Dresden: Muss die Brücke etwa wieder weg?

Juristische Querelen nehmen kein Ende – auch ein halbes Jahr vor Fertigstellung der Waldschlößchenbrücke gehen die Diskussionen weiter. +++


Mündliche Verhandlung zur Dresdner Waldschlößchen- brücke am 21. und 22. Juni 2011 

  Der 5. Senat des Sächsischen Oberverwaltungsgerichts wird am 21. und 22. Juni 2011 in der Ortenburg über die Klagen von drei Naturschutzverbänden gegen die Waldschlößchenbrücke in Dresden verhandeln. Gegenstand der Verhandlung sind die Planfeststellungsbeschlüsse des Freistaates Sachsen, durch welche die Errichtung der Waldschlößchenbrücke genehmigt wurde. Erstinstanzlich sind die Klagen durch Urteil des Verwaltungsgerichts Dresden vom 30. Oktober 2008 – 3 K 923/04 – abgewiesen worden. Dagegen wenden sich die Kläger hier mit ihrer vom Verwaltungsgericht zugelassenen Berufung. 

  Die mündliche Verhandlung beginnt am 21. Juni 2011 um 10.00 Uhr. Am Vormittag sollen Formalien und Zulässigkeitsfragen erörtert werden. Ab 14.00 Uhr wird es zunächst um die Frage gehen, ob das Vorhaben die Vorgaben der Europäischen Vogelschutzrichtlinie einhält. In diesem Zusammenhang wird zu erörtern sein, ob es sich bei den zum Vorhaben benachbarten Johannstädter Elbwiesen um ein Vogelschutzgebiet handelt. Dabei wird auch das Vorkommen des Wachtelkönigs von Bedeutung sein. Im Anschluss daran sollen grundsätzliche Fragen des Lebensraumschutzes und der Vereinbarkeit des Vorhabens mit den europarechtlichen Vorgaben der sog. Flora-Fauna-Habitat-Richtlinie – FFH-Richtlinie – gehen. Das Ende des ersten Verhandlungstages ist für 18.30 Uhr vorgesehen. 

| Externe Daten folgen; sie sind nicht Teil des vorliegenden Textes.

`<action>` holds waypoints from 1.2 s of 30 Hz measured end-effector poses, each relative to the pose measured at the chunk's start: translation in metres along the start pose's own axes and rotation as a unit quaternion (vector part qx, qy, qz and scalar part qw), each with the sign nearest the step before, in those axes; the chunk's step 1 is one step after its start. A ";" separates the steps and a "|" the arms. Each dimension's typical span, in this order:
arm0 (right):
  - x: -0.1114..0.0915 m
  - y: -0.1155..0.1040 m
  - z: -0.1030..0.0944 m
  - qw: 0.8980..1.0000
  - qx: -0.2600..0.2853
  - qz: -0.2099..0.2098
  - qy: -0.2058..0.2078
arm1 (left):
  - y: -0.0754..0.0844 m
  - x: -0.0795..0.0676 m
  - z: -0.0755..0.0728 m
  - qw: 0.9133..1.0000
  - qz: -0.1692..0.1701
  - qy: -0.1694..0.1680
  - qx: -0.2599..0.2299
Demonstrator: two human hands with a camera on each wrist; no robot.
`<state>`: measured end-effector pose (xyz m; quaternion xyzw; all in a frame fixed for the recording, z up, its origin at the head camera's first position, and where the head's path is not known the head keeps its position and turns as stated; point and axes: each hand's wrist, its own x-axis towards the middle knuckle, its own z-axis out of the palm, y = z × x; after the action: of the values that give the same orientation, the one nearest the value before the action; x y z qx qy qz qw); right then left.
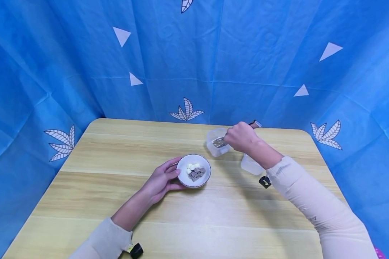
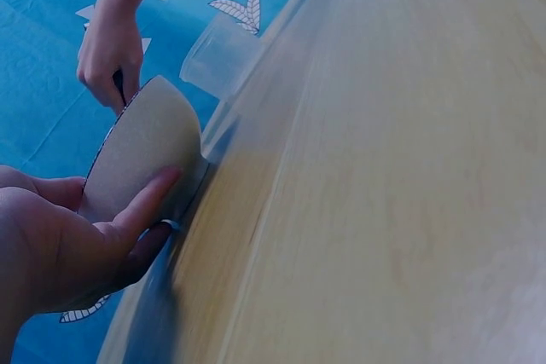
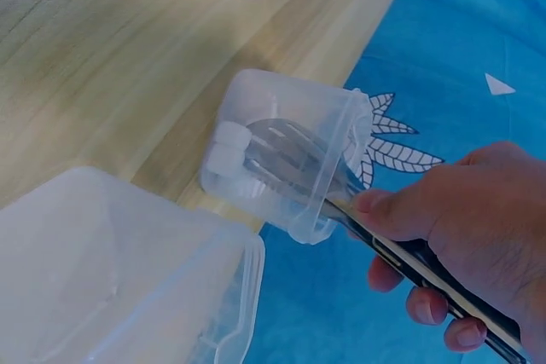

  Am 22. Juni 2011 wird die mündliche Verhandlung um 9.30 Uhr fortgesetzt. Am Vormittag soll die Frage erörtert werden, ob durch den Bau der Waldschlößchenbrücke der Lebensraumtyp „Magere Flachland-Mähwiesen“ und „Flüsse mit Schlammbänken“ (beides Lebensraumtypen im Sinne der FFH-Richtlinie) beeinträchtigt werden. Dabei wird es u.a. um die mit dem Vorhaben verbundene Flächeninanspruchnahme und um Stickstoffbelastungen durch den Autoverkehr auf der Brücke gehen. Einzelne Tierarten von besonderem naturschutzrechtlichem Interesse werden ab 14.00 Uhr erörtert werden. Dazu gehören u.a. die Fledermäuse, der Eremit, der Dunkle-Wiesenknopf-Ameisenbläuling und die Grüne Keiljungfer. Das Ende des zweiten Verhandlungstages ist für 18.30 Uhr vorgesehen. 

  Die mündliche Verhandlung wird voraussichtlich an einem oder mehreren Verhandlungstagen im Spätsommer 2011 fortgesetzt werden. Es ist daher nach derzeitigem Stand nicht damit zu rechnen, dass unmittelbar im Anschluss an die Verhandlungstage am 21. und 22. Juni 2011 eine Entscheidung ergehen wird.